The endpoint was reached after 5 times when there was no amount of U (VI) measured in the present container. The values of qe, or the amount of metal adsorbed (in mg/g) on the bead biomass, were calculated using Eq. U (VI) % = (Ci − Cf)/Ci * 100, where Ci = initial concentration and Cf = final concentration as the interaction between sorbent and solute molecules is expected to be strong, various mechanisms may be involved. Adsorption capacity is the most important characteristic of an adsorbent19,20,35. R is a universal gas constant, and T is the absolute temperature (K). The heat of adsorption can be calculated from the plots of log b versus 1/T 19, 2436,37,38. According to39,40,41 Tables 2, 3, and 4 provide the parameters and the typical percent % biosorption practically and expected theoretically as shown the in tables. The equilibrium isotherm was of a favourable kind, where the Langmuir equation accurately captures the results of our experimental work. The monolayer coverage of the metal ions on the surface of the biomass is shown by the application of the Langmuir isotherm. The overall result suggested that 98.2% of U (VI) by biosorption of U in the mechanism of adsorption will include chemisorption mechanistic pathway4244.

Conclusion

The kinetic constants for free and immobilized cells were determined by measuring reaction rates at different metal concentrations, U (mg−1), qe (mg g−1), and qe = 0.48 mg g−1 at the optimum reaction conditions. The average free vitality of adsorption (E) was calculated to be 2.62 kJ mol−1. The extent of E communication gives data on the adsorption mechanism. An E value ranging from 1 to 8 indicates that the adsorption mechanism is physiosorption and a range from 8 to 16 kJ mol−1 predicts indicates that the adsorption mechanism is ion-exchange. Thus, the evaluated value of 2.62 kJ mol−1 and this predicts the adsorption mechanism as physiosorption but also includes chemisorption.
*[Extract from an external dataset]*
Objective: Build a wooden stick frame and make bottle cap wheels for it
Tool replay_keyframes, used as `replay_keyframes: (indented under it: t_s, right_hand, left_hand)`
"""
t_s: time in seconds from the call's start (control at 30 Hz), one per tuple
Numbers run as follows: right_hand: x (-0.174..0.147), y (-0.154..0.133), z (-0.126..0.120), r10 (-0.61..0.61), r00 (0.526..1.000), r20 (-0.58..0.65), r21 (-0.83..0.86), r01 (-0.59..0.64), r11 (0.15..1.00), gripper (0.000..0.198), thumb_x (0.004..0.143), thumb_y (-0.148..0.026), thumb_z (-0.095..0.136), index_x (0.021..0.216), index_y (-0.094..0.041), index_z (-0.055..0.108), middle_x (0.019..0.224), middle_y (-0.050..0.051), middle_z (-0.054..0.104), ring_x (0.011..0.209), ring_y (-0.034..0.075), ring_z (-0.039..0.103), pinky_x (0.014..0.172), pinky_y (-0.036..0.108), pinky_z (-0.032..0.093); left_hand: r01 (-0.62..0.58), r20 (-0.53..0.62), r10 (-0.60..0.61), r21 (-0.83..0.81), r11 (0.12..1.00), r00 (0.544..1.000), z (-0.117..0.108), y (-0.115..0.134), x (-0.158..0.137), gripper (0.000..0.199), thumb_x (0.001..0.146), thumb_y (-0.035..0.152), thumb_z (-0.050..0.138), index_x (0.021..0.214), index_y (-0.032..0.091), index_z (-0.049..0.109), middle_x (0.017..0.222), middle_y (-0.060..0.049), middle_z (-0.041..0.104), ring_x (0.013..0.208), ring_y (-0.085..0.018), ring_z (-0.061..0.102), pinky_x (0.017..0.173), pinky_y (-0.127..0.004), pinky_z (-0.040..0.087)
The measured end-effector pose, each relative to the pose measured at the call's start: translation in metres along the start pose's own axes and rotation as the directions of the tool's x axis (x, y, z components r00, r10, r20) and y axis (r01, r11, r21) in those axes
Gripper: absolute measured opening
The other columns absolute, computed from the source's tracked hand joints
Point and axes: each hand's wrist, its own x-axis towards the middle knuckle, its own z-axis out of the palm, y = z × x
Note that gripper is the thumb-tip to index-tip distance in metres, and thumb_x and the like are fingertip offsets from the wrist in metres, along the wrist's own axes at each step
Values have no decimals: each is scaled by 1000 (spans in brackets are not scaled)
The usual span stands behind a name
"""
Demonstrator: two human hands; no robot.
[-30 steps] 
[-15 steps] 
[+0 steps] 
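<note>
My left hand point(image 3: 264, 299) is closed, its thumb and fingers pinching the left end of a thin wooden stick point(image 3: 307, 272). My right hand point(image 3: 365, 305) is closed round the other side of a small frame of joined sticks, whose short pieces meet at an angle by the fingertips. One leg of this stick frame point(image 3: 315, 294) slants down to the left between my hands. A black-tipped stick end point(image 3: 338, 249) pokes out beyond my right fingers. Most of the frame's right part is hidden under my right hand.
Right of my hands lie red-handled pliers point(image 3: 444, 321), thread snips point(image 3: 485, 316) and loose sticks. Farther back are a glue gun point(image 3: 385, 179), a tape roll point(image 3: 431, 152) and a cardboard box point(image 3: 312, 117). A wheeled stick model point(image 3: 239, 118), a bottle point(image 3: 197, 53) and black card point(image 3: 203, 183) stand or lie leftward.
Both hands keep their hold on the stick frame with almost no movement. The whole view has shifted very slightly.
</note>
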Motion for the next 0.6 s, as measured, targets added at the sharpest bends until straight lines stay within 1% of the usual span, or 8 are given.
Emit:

The overall result suggests that 98.20% of U (VI) by biosorption of U in the mechanism of adsorption will not be restricted to physical bonding, and the kinetic model of pseudo-second-order represents the experimental data, accurately, the Langmuir model of favorable type for the biosorption isotherm indicating that metal ions were favourably adsorbed by this biosorbent in a multi-layer fashion, With characterization of novel binding sites using FTIR and SEM, as well as a change in peak position assigned to its groups.